Lines from the records below that contain the word "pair" are to be copied out.

Start of TASK INPUTS

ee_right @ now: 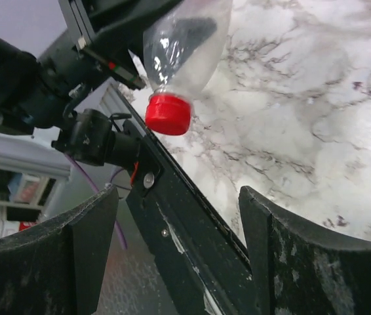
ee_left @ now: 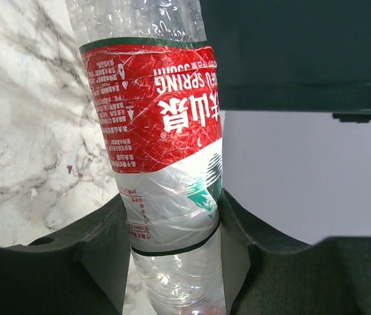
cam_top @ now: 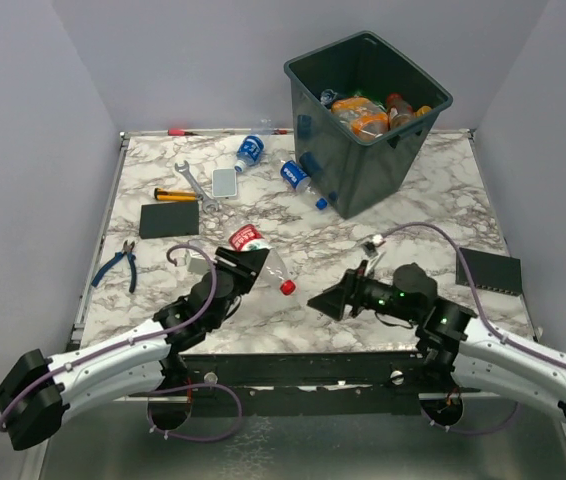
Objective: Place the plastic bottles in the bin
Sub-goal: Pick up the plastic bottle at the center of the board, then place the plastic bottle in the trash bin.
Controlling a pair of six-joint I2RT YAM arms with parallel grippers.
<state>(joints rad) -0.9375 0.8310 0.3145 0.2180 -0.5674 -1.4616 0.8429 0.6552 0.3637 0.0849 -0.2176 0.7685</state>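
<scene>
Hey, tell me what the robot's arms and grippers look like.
The left arm and right arm have white tubular shells with black joints. A thin purple cable loops along each. The left gripper and right gripper are black, with chunky matte fingers; small green lights glow behind the right one.

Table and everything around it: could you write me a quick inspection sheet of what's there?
Surface: marble-patterned table.
Job's things: bin far right, several bottles inside; two blue-label bottles lying left of it.
Clutter: wrench, pliers, yellow-handled tool, black slab, small grey slab, dark slab at right edge.
Grippers: left gripper shut on red-label bottle; right gripper open, empty.
Cables: purple cables looping along both arms.
Surroundings: plain grey walls.
</scene>
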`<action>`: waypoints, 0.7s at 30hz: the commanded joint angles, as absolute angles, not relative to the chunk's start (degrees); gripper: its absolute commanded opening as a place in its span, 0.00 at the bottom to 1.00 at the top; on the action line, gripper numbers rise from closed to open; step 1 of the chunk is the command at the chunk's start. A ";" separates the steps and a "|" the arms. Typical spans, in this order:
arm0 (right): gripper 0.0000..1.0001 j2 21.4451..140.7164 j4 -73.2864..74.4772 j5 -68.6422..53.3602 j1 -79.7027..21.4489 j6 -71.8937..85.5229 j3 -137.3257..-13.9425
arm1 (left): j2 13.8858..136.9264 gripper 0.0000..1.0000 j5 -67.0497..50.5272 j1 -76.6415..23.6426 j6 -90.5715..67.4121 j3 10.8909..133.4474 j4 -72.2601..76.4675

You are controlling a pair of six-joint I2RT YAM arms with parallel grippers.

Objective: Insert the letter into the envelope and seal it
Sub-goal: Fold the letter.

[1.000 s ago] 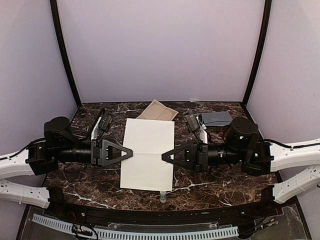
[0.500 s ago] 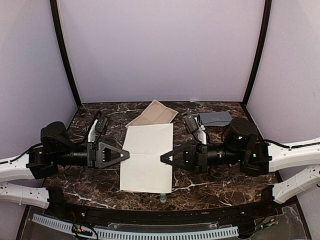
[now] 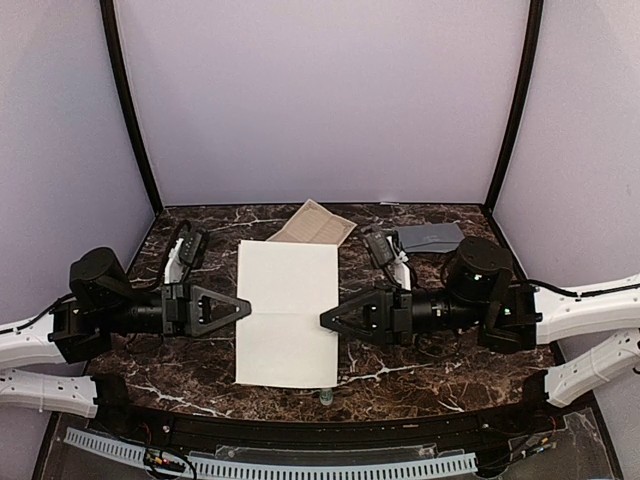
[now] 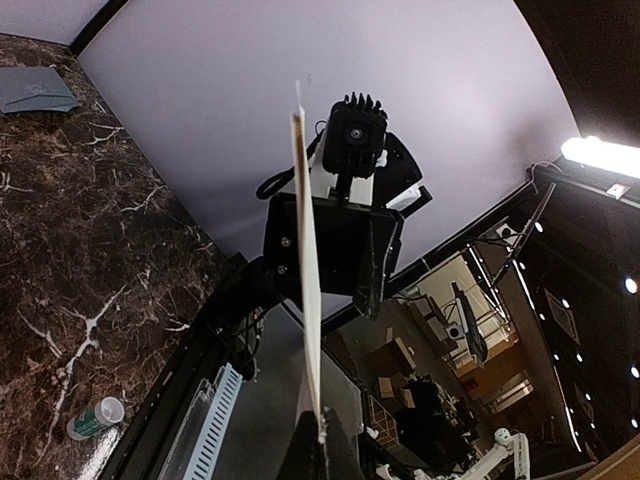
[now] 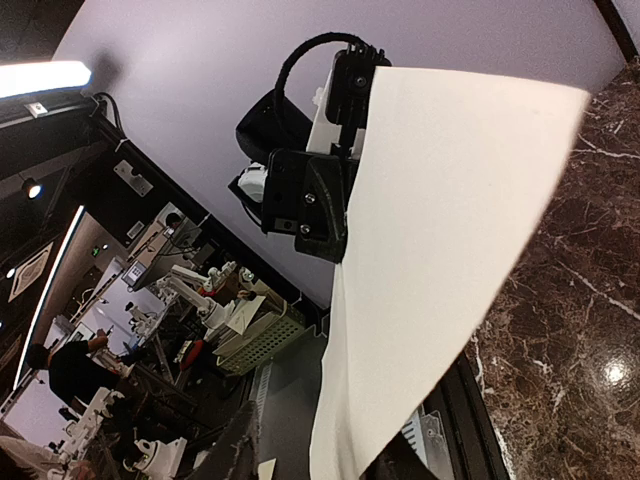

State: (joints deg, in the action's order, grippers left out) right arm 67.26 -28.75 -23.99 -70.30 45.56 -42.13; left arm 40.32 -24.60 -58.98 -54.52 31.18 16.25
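tan printed sheet (image 3: 314, 224) lying flat at far middle | dark marbled counter (image 3: 180, 365) carrying it | small green-labelled bottle (image 3: 326, 395) sitting at counter's near edge

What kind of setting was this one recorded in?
Probably a booth in a robotics lab: a marble-pattern table walled by plain lilac panels. Past its edge, the right wrist view shows strip lights, a person and more white robot arms among benches.

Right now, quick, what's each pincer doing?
Left pincer: closed on the left edge of the white sheet.
Right pincer: at its right edge; open or gripping cannot be told.
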 commanded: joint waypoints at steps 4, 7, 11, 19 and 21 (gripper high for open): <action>0.47 64.53 -32.06 -20.79 -70.93 46.83 -40.21 | 37.48 0.00 -22.36 -58.76 -54.58 29.38 17.66; 0.48 64.66 -30.92 -19.95 -71.25 47.08 -39.99 | 36.77 0.00 -21.77 -58.71 -54.39 29.19 18.15; 0.51 65.87 -30.65 -19.53 -71.71 47.32 -39.57 | 36.40 0.00 -21.24 -58.72 -54.15 29.27 18.84; 0.48 68.28 -31.49 -20.64 -72.25 47.18 -40.50 | 36.65 0.00 -21.48 -58.72 -53.93 29.39 19.82; 0.43 69.03 -31.47 -21.31 -72.50 46.89 -41.06 | 37.00 0.00 -21.93 -58.71 -53.88 29.37 20.17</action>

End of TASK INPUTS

SOLUTION TO THE PROBLEM:
Controlling a pair of six-joint I2RT YAM arms with parallel grippers.
You are controlling a pair of six-joint I2RT YAM arms with parallel grippers.

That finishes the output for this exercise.